Everything from the top of the data below through the line with "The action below" should be duplicated exactly, and nothing past it.

------------------------

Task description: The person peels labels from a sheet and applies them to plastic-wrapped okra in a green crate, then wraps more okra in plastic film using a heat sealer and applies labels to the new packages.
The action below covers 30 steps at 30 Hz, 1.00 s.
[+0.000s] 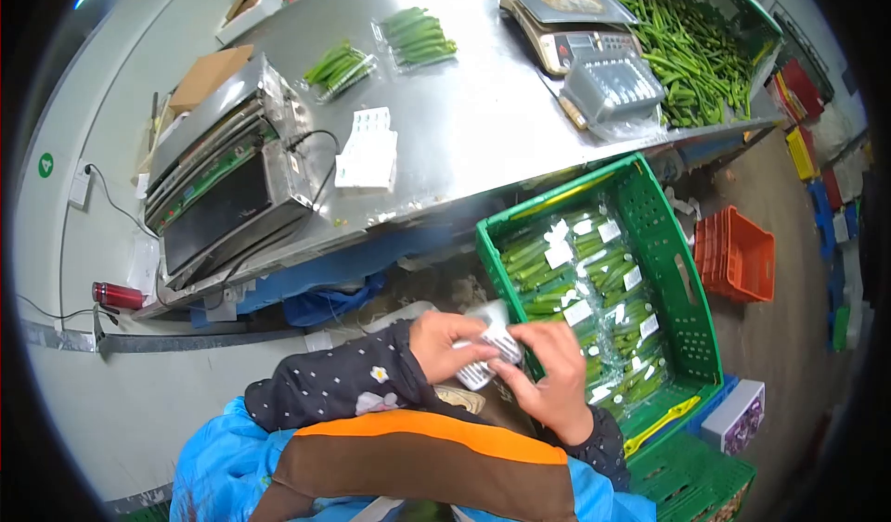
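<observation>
Label sheet (pixel 475 375) sits between both hands, fingertips closed on it: left hand (pixel 440 348) pinching one side, right hand (pixel 554 372) thumb and finger the other. Upper part's blurred. Should handle near weightless, limp, easy to crease; best held by edges, off any adhesive. Looks like thin paper, white, dark print, bent. Right of the right fingers: green crate (pixel 657 208), rigid perforated plastic, glossy clear packs of ridged slender pods (pixel 531 269).
</observation>
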Each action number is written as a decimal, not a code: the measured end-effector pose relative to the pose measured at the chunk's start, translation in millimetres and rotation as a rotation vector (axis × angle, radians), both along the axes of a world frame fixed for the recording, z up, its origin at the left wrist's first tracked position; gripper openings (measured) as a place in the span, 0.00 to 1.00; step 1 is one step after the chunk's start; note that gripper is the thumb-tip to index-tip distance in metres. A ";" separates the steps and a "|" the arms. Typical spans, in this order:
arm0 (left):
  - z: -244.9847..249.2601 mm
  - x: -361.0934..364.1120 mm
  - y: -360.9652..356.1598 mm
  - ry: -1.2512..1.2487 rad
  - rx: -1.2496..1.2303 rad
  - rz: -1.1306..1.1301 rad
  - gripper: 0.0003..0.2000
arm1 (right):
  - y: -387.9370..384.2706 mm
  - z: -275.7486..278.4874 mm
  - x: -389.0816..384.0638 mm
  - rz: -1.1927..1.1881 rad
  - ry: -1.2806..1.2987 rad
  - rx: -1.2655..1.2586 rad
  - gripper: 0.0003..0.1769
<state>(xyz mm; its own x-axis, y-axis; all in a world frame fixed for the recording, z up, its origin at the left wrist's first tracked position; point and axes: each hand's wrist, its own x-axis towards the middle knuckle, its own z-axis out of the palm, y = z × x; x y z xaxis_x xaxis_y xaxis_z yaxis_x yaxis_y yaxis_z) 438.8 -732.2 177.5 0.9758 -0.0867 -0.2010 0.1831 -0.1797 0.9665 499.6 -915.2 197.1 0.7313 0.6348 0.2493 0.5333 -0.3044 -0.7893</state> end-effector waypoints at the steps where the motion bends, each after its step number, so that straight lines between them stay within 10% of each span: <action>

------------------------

■ **Answer section**
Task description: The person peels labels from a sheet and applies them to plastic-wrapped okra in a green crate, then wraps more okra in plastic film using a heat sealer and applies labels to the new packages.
The action below covers 30 steps at 30 Hz, 1.00 s.

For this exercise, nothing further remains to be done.